## Task directions
Find every line in the material below with the string "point" and state how many there are, with no other text.

## Dataset content
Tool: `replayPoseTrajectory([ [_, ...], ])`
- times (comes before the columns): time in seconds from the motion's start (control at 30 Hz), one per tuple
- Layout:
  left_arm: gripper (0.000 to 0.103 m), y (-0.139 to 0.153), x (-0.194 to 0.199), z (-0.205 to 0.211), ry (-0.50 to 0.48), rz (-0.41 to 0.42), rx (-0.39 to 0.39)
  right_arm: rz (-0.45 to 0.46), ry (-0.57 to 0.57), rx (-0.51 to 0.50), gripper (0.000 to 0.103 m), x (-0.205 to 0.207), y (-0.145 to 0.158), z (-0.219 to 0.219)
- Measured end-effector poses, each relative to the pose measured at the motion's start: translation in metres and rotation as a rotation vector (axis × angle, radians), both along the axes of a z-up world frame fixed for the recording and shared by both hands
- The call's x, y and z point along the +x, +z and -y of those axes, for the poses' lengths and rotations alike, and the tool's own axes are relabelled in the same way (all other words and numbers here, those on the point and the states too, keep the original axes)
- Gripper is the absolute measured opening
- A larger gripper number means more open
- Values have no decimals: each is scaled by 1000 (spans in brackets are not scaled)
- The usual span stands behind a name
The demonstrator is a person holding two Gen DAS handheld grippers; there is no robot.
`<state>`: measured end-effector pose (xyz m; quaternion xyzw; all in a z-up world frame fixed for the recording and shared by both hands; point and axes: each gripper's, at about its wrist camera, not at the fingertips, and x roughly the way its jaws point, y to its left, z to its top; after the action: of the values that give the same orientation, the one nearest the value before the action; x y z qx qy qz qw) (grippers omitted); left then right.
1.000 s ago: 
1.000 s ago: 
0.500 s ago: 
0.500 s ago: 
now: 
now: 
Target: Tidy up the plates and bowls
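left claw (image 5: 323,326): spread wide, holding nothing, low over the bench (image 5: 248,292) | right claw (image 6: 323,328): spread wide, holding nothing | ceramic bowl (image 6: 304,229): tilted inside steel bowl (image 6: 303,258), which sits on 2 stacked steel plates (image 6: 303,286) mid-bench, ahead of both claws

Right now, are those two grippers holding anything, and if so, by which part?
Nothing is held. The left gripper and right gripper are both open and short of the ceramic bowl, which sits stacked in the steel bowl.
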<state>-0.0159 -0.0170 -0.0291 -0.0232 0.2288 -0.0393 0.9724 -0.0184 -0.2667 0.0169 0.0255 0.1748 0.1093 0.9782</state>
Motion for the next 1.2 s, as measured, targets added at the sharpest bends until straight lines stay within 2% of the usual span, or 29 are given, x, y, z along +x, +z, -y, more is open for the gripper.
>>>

## Solution to this exercise
2